What the task asks:
Scan the material and copy every line in which "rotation" appears.

########################################

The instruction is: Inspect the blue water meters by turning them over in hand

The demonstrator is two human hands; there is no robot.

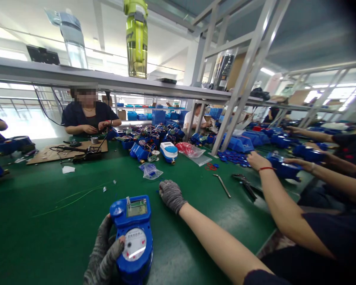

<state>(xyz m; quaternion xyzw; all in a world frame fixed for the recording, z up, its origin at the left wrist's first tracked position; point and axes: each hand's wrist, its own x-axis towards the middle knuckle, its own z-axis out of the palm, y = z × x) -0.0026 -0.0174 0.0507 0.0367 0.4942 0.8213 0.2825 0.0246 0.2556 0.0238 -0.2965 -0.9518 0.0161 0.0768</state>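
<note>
My left hand point(105, 253), in a grey knit glove, grips a blue water meter point(133, 233) at the near edge of the green table point(47, 221). The meter has a small display at its top and a white dial below, and my thumb rests on the dial's rim. My right hand point(170, 194), also gloved, is stretched forward and lies fingers down on the green surface beyond the meter; I cannot make out anything under it. A small clear plastic bag point(150, 171) lies just past that hand.
A co-worker's bare arm point(273, 198) reaches in from the right toward blue parts point(283, 168). Pliers point(245, 184) and a metal rod point(222, 185) lie between us. Several blue meters point(148, 146) pile at mid table. A person point(87, 114) works opposite at a cardboard sheet point(44, 154).
</note>
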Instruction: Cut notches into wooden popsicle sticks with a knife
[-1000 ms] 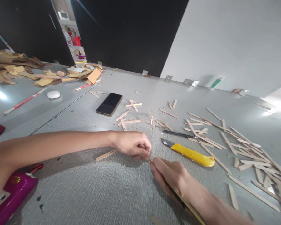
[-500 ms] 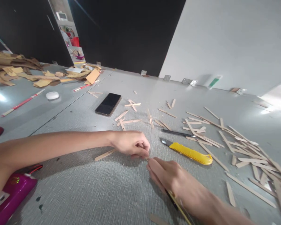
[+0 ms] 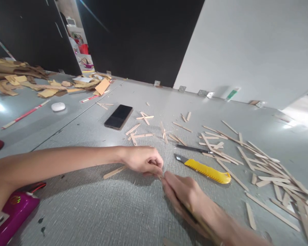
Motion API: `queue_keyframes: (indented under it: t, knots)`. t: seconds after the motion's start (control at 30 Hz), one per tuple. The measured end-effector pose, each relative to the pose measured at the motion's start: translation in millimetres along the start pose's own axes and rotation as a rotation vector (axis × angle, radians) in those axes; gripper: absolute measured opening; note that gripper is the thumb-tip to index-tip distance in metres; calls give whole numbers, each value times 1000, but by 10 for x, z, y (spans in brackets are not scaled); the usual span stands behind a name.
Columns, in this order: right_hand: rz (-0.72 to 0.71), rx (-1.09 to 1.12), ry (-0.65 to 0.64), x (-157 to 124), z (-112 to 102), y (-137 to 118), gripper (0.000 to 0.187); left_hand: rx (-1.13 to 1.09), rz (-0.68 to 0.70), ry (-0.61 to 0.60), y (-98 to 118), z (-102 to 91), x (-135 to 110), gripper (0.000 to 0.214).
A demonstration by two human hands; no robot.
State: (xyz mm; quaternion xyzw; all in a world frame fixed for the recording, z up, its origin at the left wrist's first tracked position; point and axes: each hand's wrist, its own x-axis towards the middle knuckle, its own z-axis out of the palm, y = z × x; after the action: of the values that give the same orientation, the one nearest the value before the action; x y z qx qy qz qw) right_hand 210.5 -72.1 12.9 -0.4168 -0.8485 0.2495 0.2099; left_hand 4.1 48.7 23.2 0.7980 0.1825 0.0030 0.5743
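Observation:
My left hand [image 3: 143,160] is closed in a pinch on a flat wooden stick [image 3: 114,172] that lies on the grey table [image 3: 97,208] and pokes out to its left. My right hand [image 3: 183,194] meets it from the lower right, fingers wrapped round a slim dark-and-yellow knife [image 3: 195,218] whose tip touches the stick at the left fingertips. A yellow utility knife [image 3: 204,168] lies just right of both hands. Behind it rests a thin dark blade tool [image 3: 193,148].
Several loose wooden sticks [image 3: 261,164] litter the right half of the table. A black phone [image 3: 118,117] lies further back. A magenta glue gun [image 3: 14,212] sits at the lower left. Cardboard scraps [image 3: 28,80] and a white puck [image 3: 58,106] lie far left.
The view shifted slightly. Both hands stay joined at the stick, and my right hand has edged a little toward the left hand.

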Motion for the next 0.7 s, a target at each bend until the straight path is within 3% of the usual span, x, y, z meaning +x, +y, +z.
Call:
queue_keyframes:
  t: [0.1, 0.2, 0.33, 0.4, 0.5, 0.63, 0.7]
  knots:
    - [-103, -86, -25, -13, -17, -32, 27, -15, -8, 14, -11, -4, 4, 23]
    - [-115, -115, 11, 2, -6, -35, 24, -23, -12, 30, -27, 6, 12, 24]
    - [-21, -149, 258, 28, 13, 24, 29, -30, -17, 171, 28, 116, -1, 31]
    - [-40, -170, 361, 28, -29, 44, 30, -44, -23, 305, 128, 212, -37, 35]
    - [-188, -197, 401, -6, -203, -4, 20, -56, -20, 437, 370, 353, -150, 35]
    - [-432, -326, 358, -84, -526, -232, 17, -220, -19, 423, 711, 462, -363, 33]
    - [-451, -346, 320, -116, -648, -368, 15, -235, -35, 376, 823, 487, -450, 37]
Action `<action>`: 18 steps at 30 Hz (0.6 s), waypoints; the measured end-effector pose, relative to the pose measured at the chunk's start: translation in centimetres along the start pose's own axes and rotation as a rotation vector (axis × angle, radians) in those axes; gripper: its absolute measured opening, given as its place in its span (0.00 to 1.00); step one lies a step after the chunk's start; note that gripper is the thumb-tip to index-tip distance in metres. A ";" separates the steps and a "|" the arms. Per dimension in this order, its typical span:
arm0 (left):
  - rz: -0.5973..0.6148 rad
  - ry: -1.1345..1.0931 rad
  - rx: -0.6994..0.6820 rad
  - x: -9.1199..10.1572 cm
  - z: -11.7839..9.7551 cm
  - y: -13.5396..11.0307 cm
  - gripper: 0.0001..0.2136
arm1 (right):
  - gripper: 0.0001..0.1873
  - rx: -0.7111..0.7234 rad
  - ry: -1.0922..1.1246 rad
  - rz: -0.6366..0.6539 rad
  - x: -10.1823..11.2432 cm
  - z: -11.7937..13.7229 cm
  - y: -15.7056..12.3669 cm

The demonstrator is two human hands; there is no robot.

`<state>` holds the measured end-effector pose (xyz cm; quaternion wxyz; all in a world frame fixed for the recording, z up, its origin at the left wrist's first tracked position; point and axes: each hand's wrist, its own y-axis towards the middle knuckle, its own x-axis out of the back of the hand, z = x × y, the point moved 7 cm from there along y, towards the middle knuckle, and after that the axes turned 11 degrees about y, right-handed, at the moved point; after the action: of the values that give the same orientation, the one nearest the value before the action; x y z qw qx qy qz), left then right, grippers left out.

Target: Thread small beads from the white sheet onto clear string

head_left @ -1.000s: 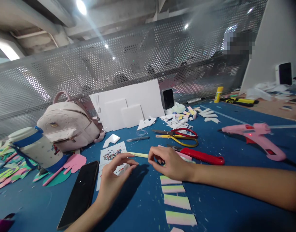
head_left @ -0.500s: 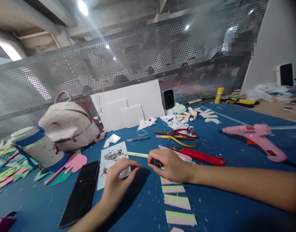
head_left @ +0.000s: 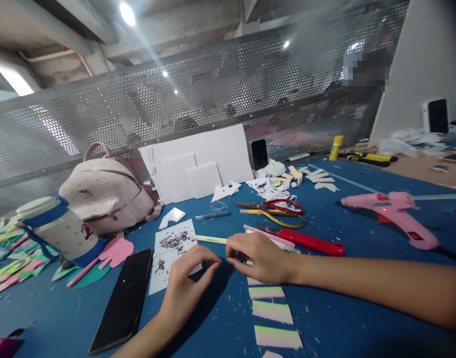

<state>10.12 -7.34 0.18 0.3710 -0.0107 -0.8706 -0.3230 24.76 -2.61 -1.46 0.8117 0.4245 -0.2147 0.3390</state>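
My left hand (head_left: 192, 276) is raised over the table, its thumb and fingertips brought together in a pinch. Facing it, my right hand (head_left: 256, 256) is closed too, fingers curled toward the thumb, a small gap from the left. Whatever either pinch holds is too small or hidden. Beneath the left hand lies a white sheet (head_left: 163, 276) with small multicoloured beads or gems (head_left: 175, 240) on it. A pale yellow stick (head_left: 211, 239) reaches toward the right hand. Pink-and-yellow foam strips (head_left: 273, 312) lie in a column below the right hand, which covers some of them.
A red utility knife (head_left: 312, 242), scissors (head_left: 282, 211) and a pink glue gun (head_left: 395, 214) lie to the right. At left are a phone (head_left: 123, 301), a bottle (head_left: 62, 228) and a backpack (head_left: 107, 191). White boards (head_left: 224, 144) stand behind.
The left hand has moved slightly right, narrowing the gap to the right hand. Both keep their pinched shape. The view has shifted very slightly.
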 end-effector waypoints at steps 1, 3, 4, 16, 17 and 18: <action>0.000 -0.003 0.001 -0.1 0.0 0.0 0.07 | 0.03 0.000 0.000 0.000 0.0 0.0 0.0; 0.001 -0.007 0.005 -0.2 0.1 0.0 0.07 | 0.04 -0.002 -0.001 0.001 0.0 -0.1 0.0; 0.003 -0.008 0.007 -0.2 0.1 0.0 0.07 | 0.04 -0.003 0.000 0.001 0.0 -0.1 0.0; 0.036 0.001 0.045 -0.7 0.1 0.0 0.07 | 0.01 0.023 0.038 -0.023 0.3 0.1 0.0; 0.038 0.002 0.046 -0.8 0.1 0.0 0.07 | 0.01 0.032 0.045 -0.025 0.3 0.2 0.0; 0.039 0.004 0.047 -0.8 0.0 0.1 0.07 | 0.01 0.041 0.054 -0.026 0.3 0.2 0.0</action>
<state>10.70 -7.09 -0.33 0.3790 -0.0182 -0.8769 -0.2952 24.95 -2.66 -1.13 0.8127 0.4345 -0.1804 0.3439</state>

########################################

Output:
Motion API: `queue_keyframes: (indented under it: t, knots)`. t: seconds after the motion's start (control at 30 Hz), one per tuple. The measured end-effector pose, each relative to the pose measured at the motion's start: translation in millimetres along the start pose's own axes and rotation as a rotation vector (axis × angle, radians) in those axes; gripper: absolute measured opening; note that gripper is the thumb-tip to index-tip distance in metres; calls give whole numbers, each value times 1000, but by 10 for x, z, y (spans in brackets are not scaled); the usual span stands behind a name.
Action `<action>`: 18 steps at 30 Hz (0.6 s), waypoints; the measured end-effector pose, relative to the pose measured at the chunk's start: translation in centimetres along the start pose's own axes and rotation as a rotation vector (axis × angle, radians) in those axes; gripper: its absolute measured opening, given as its place in its span (0.00 to 1.00); step one lies a step after the chunk's start; note that gripper is the thumb-tip to index-tip distance in metres. A ";" separates the steps and a "|" the arms. Per dimension in this order, its typical span:

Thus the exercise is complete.